* _What is needed_
Should a line below contain the word "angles", report it.

* _Given material_
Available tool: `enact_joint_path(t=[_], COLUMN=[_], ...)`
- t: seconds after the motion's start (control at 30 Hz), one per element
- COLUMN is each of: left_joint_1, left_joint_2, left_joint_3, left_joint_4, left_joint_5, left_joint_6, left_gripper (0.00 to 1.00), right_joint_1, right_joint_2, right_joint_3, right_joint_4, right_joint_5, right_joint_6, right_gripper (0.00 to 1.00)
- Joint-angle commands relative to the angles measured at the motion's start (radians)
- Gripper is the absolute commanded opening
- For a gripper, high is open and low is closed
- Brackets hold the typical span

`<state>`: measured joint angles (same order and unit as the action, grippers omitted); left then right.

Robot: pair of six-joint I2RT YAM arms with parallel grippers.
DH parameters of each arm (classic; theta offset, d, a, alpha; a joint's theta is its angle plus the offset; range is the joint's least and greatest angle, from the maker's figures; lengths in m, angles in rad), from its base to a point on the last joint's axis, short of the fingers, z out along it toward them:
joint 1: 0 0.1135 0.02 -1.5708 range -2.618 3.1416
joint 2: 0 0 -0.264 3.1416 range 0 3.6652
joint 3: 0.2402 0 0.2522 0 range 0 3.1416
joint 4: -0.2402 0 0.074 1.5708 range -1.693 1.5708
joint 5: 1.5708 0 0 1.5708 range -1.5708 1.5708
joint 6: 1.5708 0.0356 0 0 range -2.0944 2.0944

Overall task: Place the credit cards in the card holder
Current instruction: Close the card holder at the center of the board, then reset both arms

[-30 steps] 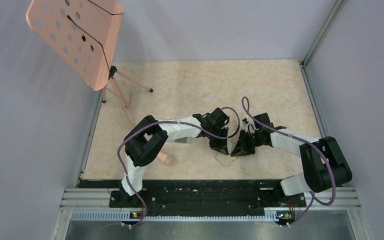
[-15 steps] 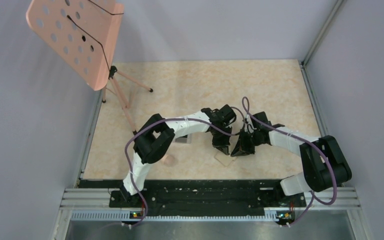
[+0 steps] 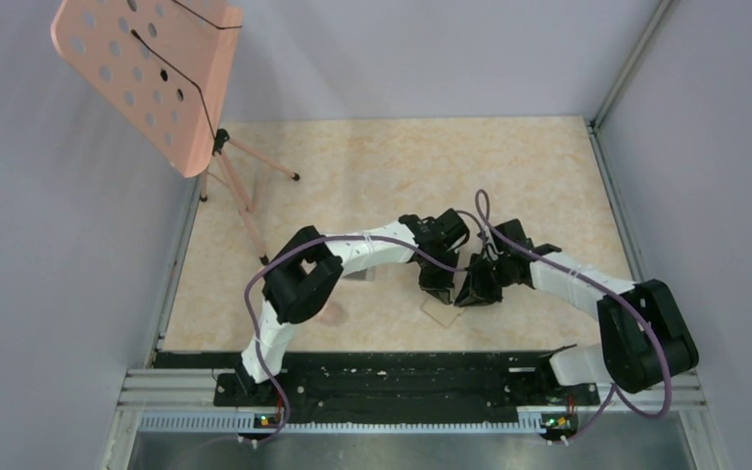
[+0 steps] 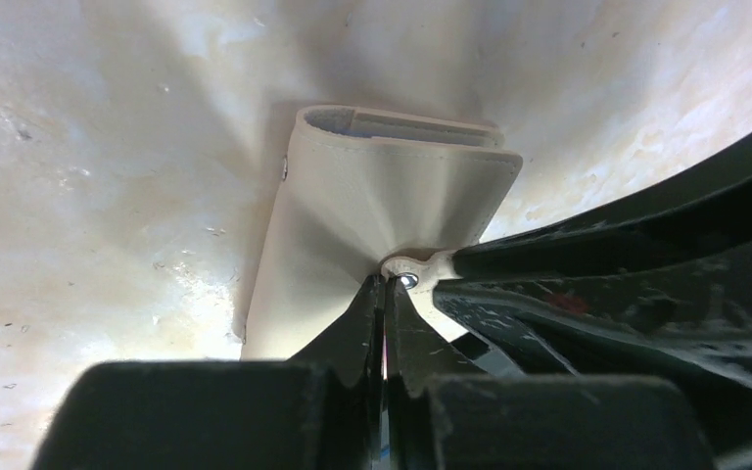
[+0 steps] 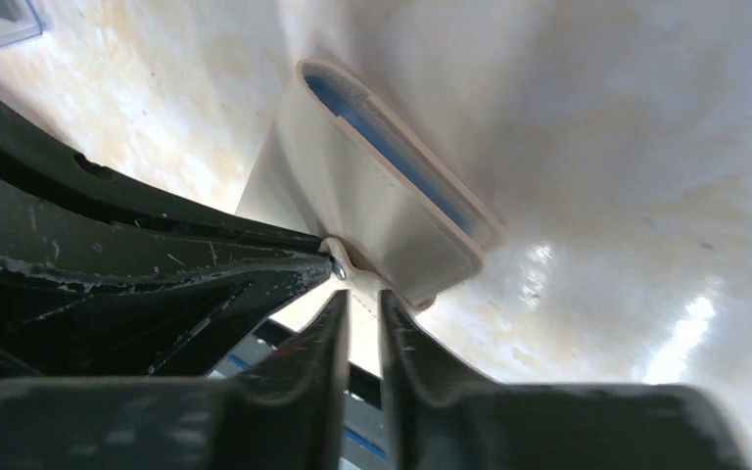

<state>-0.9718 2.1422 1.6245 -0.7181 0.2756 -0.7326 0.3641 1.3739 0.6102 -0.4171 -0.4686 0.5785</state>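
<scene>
- Pinching the snap tab (image 4: 413,266) of the tan card holder (image 4: 382,196) with the left gripper (image 4: 384,294), fingers clamped tight together, leather puckered toward the pinch.
- Flanking that same tab with the right gripper (image 5: 357,308), fingers a sliver apart; gripping or merely bracketing it, impossible to tell.
- Keeping the card holder folded, blue lining showing at its far end, between both grippers near the middle of the near edge of the table (image 3: 401,166), just beside a clear plastic box (image 3: 438,311).
- Judged early in the task: no credit cards visible anywhere, none seen in the holder; opening it, fetching the cards and sliding them in all seemingly left to do.
- Nothing legible: no brand, label or writing on holder, box or arms.
</scene>
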Motion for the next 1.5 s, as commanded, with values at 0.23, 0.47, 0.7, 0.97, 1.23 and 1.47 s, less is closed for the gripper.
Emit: enact_joint_path(t=[0.23,0.47,0.7,0.97,1.23,1.47], left_joint_1=[0.002,0.114,0.316,0.442,0.558,0.715], left_joint_2=[-0.309,-0.583,-0.959,-1.350,-1.419,-1.144], left_joint_3=[-0.284,-0.559,-0.873,-1.002,-1.241,-1.302], left_joint_4=[0.359,0.624,0.802,0.581,0.854,1.181], left_joint_5=[-0.125,-0.069,-0.145,-0.688,-0.821,-0.694], left_joint_6=[-0.010,-0.095,-0.080,0.272,0.536,0.669], left_gripper=[0.43,0.59,0.74,0.86,0.99,0.99], right_joint_1=[0.004,-0.031,-0.078,-0.097,-0.099,-0.119], right_joint_2=[-0.197,-0.225,-0.252,-0.362,-0.450,-0.320], right_joint_3=[0.102,0.142,0.212,0.086,-0.256,-0.424], right_joint_4=[-0.107,-0.117,-0.110,0.104,0.652,1.074], right_joint_5=[0.110,0.119,0.253,0.616,1.007,1.011], right_joint_6=[-0.022,-0.050,-0.129,-0.197,-0.348,-0.425], right_gripper=[0.49,0.70,0.95,0.99,0.99,0.98])
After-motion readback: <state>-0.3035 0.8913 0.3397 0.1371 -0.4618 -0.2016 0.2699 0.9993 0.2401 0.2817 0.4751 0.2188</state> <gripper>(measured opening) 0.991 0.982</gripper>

* _Written solution_
- Joint-angle commands relative to the angles measured at the motion's start (radians)
`<state>`: measured joint angles (same order and unit as the action, grippers omitted); left then right.
DH parameters of each arm (classic; theta offset, d, a, alpha; a joint's theta is its angle plus the offset; range is the joint's least and greatest angle, from the maker's figures; lengths in m, angles in rad), from its base to a point on the last joint's axis, short of the fingers, z out along it toward them:

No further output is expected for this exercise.